[Start of section]

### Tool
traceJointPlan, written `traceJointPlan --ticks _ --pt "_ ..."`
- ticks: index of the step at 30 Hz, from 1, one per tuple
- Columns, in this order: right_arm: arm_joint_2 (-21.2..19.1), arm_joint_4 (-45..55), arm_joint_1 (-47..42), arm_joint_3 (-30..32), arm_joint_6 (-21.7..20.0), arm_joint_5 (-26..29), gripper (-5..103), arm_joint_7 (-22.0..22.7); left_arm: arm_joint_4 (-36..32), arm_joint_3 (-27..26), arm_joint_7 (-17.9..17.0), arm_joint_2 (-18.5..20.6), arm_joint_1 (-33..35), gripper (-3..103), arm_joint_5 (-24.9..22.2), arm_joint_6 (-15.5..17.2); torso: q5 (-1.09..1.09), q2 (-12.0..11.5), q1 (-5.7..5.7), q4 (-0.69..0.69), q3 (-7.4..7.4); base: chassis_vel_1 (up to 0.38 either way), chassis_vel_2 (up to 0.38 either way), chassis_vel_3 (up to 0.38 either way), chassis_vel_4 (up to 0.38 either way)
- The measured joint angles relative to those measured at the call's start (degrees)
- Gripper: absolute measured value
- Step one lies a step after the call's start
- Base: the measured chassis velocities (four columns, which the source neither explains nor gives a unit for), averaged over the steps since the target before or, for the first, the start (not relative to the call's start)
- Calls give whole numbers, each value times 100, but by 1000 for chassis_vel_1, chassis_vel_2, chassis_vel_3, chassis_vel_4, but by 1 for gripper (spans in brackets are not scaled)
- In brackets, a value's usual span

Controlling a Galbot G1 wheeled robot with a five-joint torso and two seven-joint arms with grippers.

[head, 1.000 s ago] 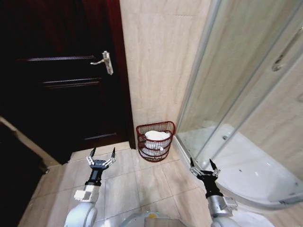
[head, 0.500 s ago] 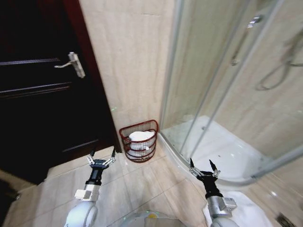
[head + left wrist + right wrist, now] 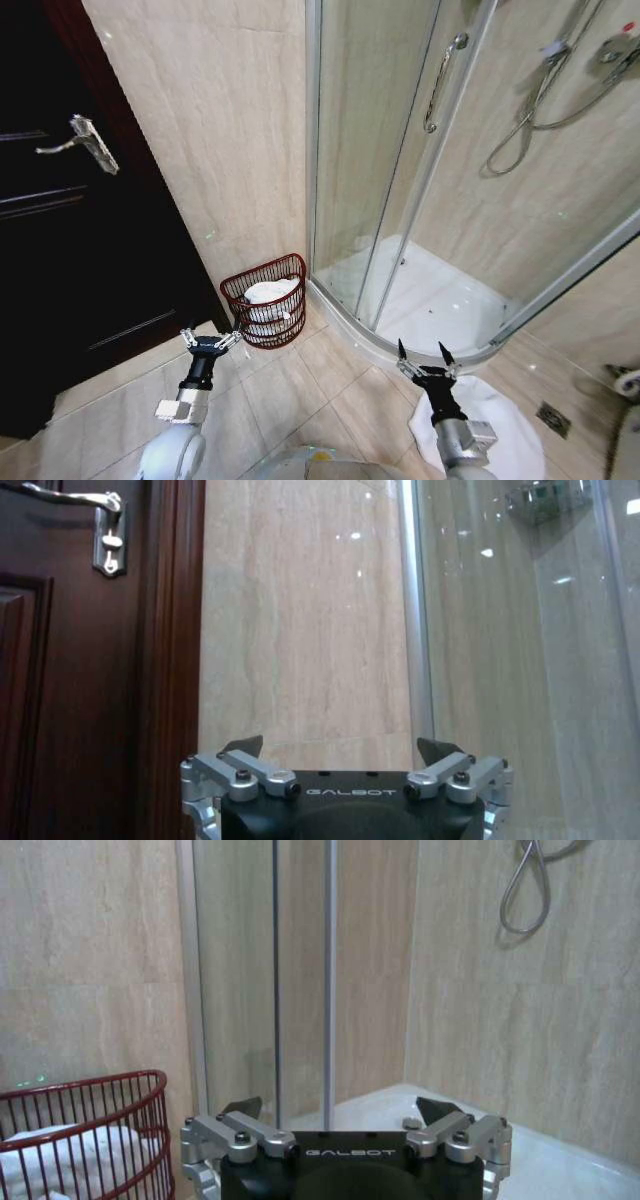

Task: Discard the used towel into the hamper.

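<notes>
My left gripper [image 3: 211, 340] hangs low over the floor tiles, fingers spread, nothing between them; in the left wrist view it faces the wall strip between the dark door [image 3: 70, 667] and the shower glass. My right gripper [image 3: 423, 364] is spread and empty too, low at approx 5 o'clock in the head view, just above a white cloth [image 3: 500, 425] lying on the floor by the shower tray's curved edge. That cloth could be the used towel or a bath mat; can't tell.

The hamper [image 3: 266, 311] stands on the floor against the tiled wall, just past my left gripper at about 1 o'clock from it, touching or nearly touching the shower frame [image 3: 313, 150]. White fabric [image 3: 268, 293] already fills it to near the rim.

Judgement: both grippers empty, so w/ fabric in the hamper the drop looks done. If not, approach the cloth straight down, pinch a bunched fold, lift clear of the tray lip, then release over the hamper's open top, not its wire front.
</notes>
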Motion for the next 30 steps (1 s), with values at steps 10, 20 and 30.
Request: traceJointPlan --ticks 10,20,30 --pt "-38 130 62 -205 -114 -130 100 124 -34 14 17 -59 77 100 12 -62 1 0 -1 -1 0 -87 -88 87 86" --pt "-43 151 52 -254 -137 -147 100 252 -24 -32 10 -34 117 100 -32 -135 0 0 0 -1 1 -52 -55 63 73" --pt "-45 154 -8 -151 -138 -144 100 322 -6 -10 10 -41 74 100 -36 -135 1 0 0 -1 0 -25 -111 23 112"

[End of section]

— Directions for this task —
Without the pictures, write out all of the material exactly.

— Your solution —
### Tool
traceJointPlan, written `traceJointPlan --ticks _ --pt "_ ..."`
- ticks: index of the step at 30 Hz, from 1, one per tuple
- Columns, in this order: right_arm: arm_joint_2 (-21.2..19.1), arm_joint_4 (-45..55), arm_joint_1 (-47..42), arm_joint_3 (-30..32), arm_joint_6 (-21.7..20.0), arm_joint_5 (-26..29), gripper (-5..103), arm_joint_7 (-22.0..22.7); left_arm: arm_joint_4 (-36..32), arm_joint_3 (-27..26), arm_joint_7 (-17.9..17.0), arm_joint_2 (-18.5..20.6), arm_joint_1 (-33..35), gripper (-3..103), arm_joint_5 (-24.9..22.2), arm_joint_6 (-15.5..17.2); torso: q5 (-1.09..1.09), q2 (-12.0..11.5), q1 (-5.7..5.7), q4 (-0.69..0.69), q3 (-7.4..7.4); base: chassis_vel_1 (up to 0.38 either way), chassis_vel_2 (up to 0.38 either way), chassis_vel_3 (up to 0.38 either way), chassis_vel_4 (up to 0.38 either way)
- The measured joint angles relative to those measured at the call's start (degrees)
- Gripper: absolute measured value
- Step one lies a step after the call's start
- Base: the measured chassis velocities (four columns, which the source neither explains nor gives a unit for), averaged over the steps since the target before or, for the first, the start (not relative to the call's start)
- Calls give whole numbers, each value times 100, but by 1000 for chassis_vel_1, chassis_vel_2, chassis_vel_3, chassis_vel_4, but by 1 for gripper (spans in brackets are not scaled)
- In brackets, a value's usual span

Controlling a Galbot G1 wheeled robot with a five-joint torso and two seven-joint arms with grippers.

[head, 1.000 s ago] 
[head, 0.500 s ago] 
[head + left wrist + right wrist, now] 

Task: Discard the used towel into the hamper.

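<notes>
My left gripper [image 3: 211, 340] hangs low over the floor tiles, fingers spread, nothing between them; in the left wrist view it faces the wall strip between the dark door [image 3: 70, 667] and the shower glass. My right gripper [image 3: 423, 364] is spread and empty too, low at approx 5 o'clock in the head view, just above a white cloth [image 3: 500, 425] lying on the floor by the shower tray's curved edge. That cloth could be the used towel or a bath mat; can't tell.

The hamper [image 3: 266, 311] stands on the floor against the tiled wall, just past my left gripper at about 1 o'clock from it, touching or nearly touching the shower frame [image 3: 313, 150]. White fabric [image 3: 268, 293] already fills it to near the rim.

Judgement: both grippers empty, so w/ fabric in the hamper the drop looks done. If not, approach the cloth straight down, pinch a bunched fold, lift clear of the tray lip, then release over the hamper's open top, not its wire front.
</notes>
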Motion for the next 30 steps (1 s), with values at steps 10, 20 and 30.
Request: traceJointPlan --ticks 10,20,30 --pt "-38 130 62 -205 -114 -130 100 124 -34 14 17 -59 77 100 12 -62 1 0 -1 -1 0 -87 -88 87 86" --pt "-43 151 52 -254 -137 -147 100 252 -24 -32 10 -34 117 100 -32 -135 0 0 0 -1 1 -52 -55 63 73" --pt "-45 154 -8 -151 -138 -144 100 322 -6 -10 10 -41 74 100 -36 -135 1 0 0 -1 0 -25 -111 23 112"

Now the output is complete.